# THE PROBLEM
Only one stretch of the data below should be repeated: the lines from the line containing "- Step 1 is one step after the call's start" through the line containing "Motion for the", inclusive, exactly as they are.

Dataset records
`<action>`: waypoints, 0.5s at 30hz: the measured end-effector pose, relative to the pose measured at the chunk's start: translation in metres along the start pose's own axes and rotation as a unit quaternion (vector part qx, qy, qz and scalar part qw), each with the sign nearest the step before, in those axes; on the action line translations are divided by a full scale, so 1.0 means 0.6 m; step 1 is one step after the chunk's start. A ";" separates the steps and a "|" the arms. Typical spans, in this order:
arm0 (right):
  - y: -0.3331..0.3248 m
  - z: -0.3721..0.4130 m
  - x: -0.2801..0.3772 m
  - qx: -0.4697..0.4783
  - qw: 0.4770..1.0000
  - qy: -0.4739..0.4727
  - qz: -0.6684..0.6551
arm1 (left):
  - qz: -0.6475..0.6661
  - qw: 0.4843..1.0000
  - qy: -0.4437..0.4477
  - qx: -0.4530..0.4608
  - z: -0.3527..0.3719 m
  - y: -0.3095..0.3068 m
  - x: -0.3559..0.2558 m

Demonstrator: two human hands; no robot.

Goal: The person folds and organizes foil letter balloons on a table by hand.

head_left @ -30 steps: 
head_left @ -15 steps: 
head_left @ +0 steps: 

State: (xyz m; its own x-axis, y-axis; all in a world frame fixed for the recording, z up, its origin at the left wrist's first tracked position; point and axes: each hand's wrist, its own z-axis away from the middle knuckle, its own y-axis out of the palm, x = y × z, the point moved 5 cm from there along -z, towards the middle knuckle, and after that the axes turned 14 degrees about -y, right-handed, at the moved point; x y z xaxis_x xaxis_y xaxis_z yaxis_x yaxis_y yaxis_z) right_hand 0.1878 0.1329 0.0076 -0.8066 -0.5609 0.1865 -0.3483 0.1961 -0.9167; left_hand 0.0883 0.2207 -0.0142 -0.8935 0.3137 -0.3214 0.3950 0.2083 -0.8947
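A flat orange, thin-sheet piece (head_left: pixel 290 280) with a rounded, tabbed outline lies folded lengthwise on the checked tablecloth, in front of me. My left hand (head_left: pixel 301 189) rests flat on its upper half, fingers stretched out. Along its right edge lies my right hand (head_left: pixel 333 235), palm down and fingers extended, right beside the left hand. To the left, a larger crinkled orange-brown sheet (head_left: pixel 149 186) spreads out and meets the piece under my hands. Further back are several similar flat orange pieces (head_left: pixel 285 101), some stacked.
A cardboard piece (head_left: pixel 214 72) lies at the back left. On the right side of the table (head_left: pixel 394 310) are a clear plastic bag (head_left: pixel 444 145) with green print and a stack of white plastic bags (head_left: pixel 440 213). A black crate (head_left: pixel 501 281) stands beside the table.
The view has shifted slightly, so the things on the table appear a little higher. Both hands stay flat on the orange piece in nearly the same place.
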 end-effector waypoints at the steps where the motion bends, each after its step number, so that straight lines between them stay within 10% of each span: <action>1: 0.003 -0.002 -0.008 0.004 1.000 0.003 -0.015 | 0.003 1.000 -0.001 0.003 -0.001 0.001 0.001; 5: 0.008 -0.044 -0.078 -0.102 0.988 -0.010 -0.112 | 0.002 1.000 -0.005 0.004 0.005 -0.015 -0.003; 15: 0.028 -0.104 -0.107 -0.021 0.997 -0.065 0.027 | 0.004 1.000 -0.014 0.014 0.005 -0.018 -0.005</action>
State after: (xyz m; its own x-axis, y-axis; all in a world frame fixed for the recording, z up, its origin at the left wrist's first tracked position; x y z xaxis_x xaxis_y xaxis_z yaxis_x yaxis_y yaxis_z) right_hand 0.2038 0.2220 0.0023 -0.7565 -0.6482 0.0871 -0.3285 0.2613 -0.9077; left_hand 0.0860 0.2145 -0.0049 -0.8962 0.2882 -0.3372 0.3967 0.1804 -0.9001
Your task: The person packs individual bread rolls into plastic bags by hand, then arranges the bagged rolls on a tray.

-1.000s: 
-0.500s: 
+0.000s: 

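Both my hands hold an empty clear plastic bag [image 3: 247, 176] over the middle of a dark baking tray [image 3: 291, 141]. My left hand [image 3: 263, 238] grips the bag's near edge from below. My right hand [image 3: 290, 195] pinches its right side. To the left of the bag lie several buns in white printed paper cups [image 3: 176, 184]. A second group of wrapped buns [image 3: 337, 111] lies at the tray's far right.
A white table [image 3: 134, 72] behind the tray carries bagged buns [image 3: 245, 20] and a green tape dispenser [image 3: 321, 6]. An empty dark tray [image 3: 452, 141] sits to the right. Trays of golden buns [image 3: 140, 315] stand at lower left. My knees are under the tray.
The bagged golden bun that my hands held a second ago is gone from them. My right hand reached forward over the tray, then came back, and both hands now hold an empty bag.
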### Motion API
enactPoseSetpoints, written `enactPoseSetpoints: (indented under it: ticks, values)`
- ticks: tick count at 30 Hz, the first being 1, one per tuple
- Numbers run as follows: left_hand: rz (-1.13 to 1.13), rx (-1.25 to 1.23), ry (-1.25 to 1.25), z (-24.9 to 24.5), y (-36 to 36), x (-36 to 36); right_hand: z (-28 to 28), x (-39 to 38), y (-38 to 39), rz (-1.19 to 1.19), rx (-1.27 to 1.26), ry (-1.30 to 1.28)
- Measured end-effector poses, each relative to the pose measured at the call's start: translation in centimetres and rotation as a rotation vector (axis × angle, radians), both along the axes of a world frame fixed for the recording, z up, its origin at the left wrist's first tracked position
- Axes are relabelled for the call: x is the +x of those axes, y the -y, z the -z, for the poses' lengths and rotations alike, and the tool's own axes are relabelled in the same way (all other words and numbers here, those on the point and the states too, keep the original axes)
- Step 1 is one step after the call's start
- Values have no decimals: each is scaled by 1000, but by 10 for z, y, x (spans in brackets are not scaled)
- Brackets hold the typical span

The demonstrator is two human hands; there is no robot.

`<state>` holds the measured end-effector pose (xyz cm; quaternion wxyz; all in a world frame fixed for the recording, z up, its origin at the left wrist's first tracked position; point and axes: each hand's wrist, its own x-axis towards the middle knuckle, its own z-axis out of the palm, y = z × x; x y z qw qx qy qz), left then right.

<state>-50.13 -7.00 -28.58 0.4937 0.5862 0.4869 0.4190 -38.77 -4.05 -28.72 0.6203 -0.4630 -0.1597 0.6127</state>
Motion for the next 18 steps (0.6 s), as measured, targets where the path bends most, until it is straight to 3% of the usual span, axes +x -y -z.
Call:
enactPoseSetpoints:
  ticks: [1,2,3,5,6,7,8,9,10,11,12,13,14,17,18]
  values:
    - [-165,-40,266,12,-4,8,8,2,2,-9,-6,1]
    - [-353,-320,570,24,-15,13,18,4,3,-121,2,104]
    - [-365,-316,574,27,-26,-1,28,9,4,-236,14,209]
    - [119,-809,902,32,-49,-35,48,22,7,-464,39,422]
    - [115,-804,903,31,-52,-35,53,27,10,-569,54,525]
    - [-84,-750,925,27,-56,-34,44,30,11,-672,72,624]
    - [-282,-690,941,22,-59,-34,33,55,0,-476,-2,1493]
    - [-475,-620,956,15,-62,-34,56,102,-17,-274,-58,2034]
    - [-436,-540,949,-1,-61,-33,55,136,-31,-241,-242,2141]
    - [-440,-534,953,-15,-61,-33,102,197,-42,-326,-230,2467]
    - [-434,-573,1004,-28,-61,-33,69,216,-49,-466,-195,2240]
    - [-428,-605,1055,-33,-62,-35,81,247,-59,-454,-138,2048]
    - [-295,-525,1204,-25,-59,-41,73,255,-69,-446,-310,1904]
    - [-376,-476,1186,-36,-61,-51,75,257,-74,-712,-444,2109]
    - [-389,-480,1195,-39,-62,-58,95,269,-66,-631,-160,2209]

# RESULT FOR THIS TASK
- Step 1 is one step after the call's start
- Values have no decimals: each is scaled by 1000, but by 10 for z, y, x (spans in brackets are not scaled)
- Brackets hold the typical span

The demonstrator is two human hands; there is no robot.

`<state>` holds the measured end-effector pose (xyz cm; quaternion wxyz; all in a world frame fixed for the recording, z up, its origin at the left wrist's first tracked position; point and axes: each hand's wrist, its own x-axis towards the middle knuckle, its own z-axis out of the palm, y = z × x; x y z qw qx qy qz), left then right.

<state>-50.13 -7.00 -28.58 0.4937 0.5862 0.4869 0.4190 -38.77 -4.05 -28.72 0.6203 -0.4630 -0.1597 0.6127</state>
Motion for the next 18 steps (0.6 s), as measured, targets where the path bends most, until it is straight to 3% of the usual span, axes +x -y -z.

The required output has been given in full.